PROBLEM TO SOLVE :: Below are entries; work out how many of their lines include the string "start", and reply with the number only.

DATA UNDER STUDY ::
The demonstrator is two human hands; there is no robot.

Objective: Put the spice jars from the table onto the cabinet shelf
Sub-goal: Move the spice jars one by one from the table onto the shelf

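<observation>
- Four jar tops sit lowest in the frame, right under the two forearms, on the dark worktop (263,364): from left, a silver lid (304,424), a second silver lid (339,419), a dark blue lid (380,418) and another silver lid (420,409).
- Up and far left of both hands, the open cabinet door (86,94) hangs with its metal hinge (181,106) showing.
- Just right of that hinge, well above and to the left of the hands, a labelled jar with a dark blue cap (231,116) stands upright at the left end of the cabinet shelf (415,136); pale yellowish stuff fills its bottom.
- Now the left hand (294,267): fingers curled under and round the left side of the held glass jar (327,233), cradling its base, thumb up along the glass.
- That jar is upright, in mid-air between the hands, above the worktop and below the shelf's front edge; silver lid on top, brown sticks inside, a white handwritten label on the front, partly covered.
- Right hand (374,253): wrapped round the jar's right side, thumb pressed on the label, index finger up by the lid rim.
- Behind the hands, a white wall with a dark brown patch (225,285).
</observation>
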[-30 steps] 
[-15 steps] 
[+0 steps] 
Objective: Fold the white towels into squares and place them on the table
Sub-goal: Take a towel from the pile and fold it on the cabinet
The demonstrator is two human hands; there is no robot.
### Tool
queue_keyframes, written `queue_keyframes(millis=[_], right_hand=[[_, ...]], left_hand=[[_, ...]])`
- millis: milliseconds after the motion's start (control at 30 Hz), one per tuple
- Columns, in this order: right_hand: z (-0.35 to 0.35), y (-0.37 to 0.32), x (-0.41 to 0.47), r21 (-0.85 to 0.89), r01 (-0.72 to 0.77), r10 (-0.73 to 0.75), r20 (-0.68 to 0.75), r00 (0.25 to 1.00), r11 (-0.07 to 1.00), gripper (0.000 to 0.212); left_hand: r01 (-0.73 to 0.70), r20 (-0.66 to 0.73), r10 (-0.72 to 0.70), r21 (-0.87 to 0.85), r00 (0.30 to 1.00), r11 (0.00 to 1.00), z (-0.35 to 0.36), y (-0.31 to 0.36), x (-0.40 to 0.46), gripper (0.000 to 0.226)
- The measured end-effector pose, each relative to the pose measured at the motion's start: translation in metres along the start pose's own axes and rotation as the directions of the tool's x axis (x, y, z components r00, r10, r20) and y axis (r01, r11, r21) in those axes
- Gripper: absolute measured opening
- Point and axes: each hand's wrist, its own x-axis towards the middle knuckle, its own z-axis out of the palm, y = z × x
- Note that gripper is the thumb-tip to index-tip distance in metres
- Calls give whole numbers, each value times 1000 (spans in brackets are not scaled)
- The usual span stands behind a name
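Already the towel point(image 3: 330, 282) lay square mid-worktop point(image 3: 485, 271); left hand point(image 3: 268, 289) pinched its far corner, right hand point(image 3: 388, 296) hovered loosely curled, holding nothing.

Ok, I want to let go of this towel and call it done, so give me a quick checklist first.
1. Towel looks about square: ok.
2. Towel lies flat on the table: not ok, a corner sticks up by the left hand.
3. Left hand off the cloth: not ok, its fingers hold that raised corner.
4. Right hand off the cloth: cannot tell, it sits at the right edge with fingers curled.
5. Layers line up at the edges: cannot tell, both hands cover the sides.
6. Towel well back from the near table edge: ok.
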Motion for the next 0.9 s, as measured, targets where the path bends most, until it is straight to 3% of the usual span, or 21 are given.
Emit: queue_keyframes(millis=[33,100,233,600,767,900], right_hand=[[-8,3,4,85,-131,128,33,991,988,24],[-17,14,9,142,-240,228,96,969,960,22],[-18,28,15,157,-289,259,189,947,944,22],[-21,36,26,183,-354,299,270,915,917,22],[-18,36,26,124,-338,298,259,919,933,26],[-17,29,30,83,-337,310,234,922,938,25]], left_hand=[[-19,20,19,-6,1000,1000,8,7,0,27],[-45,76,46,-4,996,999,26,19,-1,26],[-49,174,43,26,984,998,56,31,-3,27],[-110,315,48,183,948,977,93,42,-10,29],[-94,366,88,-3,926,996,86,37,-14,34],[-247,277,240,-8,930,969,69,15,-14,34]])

TASK ANSWER :: 2